In order to dissect the effects of estradiol and Agr2 on cell proliferation in normal mammary epithelial and breast cancer cell lines, we used the ER-negative MCF10A, which does not express Agr2, and the ER-positive MCF7 cell lines to knock down and overexpress Agr2. Expectedly, knock down of Agr2 expression in MCF10A cells resulted in no change in proliferation status (Figure 7A) as there is no Agr2 expression in this cell line (Figure 7E). However, transient overexpression of Agr2 in MCF10A cells resulted in an approximately 3-fold increase in BrdU incorporation (Figure 7B). Agr2 knock down and overexpression was validated by qPCR (Figure 7F), and the changes in cell proliferation were also demonstrated by quantifying the amount of ATP present after each treatment via the ApoSENSOR ATP Luminescence luciferase reporter assay (Supplemental Figure 3).
In order to define the proliferation role of Agr2 in the ER-positive MCF7 cell line, we cultured these cells in the absence of estradiol (E2-; phenol red-free DMEM supplemented with charcoal stripped FBS) as well as in media supplemented with estradiol (E2+; phenol red-free DMEM supplemented with charcoal-stripped FBS and 1x10−8 M estradiol). In the absence of estradiol approximately 15% of MCF7 cells were BrdU-positive (Figure 7C, left panel), while stimulation with estradiol alone resulted in a two-fold increase in BrdU-positive cells (Figure 7D, left panel). Stimulation of MCF7 cells with estradiol also induced Agr2 expression by about 20-fold (Figure 7E). Interestingly, knock down of Agr2 expression in estradiol-negative conditions had no effect on cell proliferation (Figure 7C, middle panel), while knockdown of Agr2 in estradiol-positive conditions (Figure 7D, middle panel) restricted proliferation to the basal proliferation levels observed in MCF7 cells grown the absence of estradiol (Figure 7C, left panel). These data suggest that Agr2 is sufficient to drive proliferation in ER-negative MCF10A cells and is required for full estradiol-stimulated proliferation in ER-positive MCF7 cells.

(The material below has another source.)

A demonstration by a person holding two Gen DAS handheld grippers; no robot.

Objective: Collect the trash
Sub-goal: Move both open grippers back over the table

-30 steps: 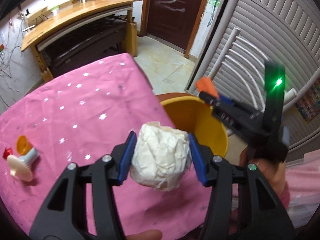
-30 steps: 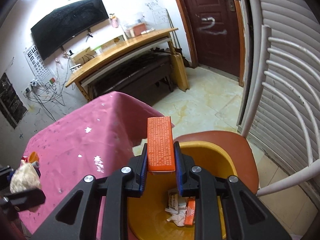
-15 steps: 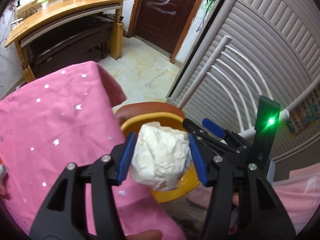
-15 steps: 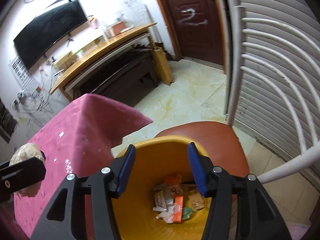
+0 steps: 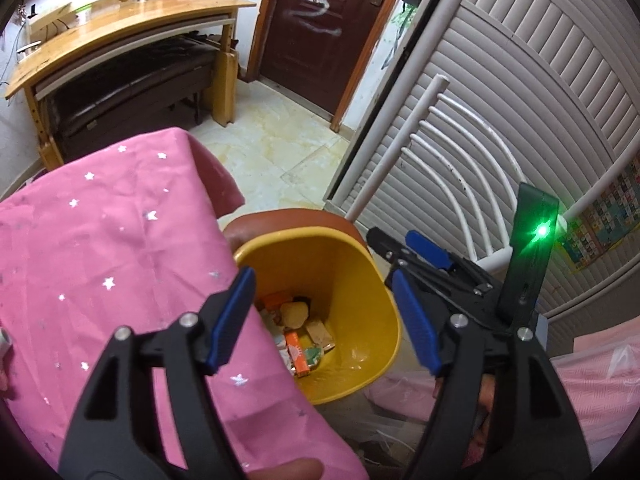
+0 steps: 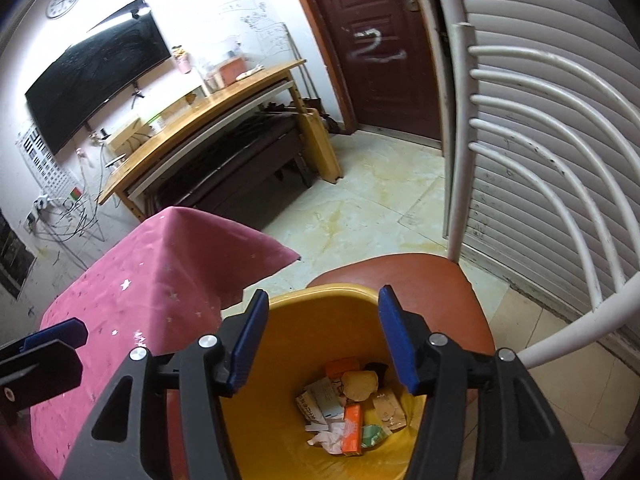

Agr2 is a putative member of the protein disulfide isomerase family (Higa et al., 2011; Park et al., 2009; Zhao et al., 2010) known to be up-regulated in a number of epithelial neoplasms including breast, prostate, pancreas, and ovarian cancers. In breast tumors its expression positively correlates with ER status (Barraclough et al., 2009; Innes et al., 2006; Maresh et al., 2010; Park et al., 2011; Ramachandran et al., 2008; Vivekanandan et al., 2009; Wu et al., 2008; Zhang et al., 2005). Functional studies involving cancer cell lines and engraftment experiments point to the involvement of Agr2 in a broad spectrum of pro-oncogenic features including promotion of proliferation, metastasis and decreased apoptosis (Vanderlaag et al., 2010). Despite the presence of significant clinical data and suggestive in vitro models, information on the role of Agr2 in normal mammary gland biology is lacking. Our study, introduces the first mammary gland specific deletion and overexpression Agr2 mouse models, demonstrating that Agr2 facilitates normal lobuloalveolar development in pregnancy through positive regulation of mammary epithelial cell proliferation. This work suggests that promotion of cell proliferation could be an early oncogenic feature of Agr2 overexpression.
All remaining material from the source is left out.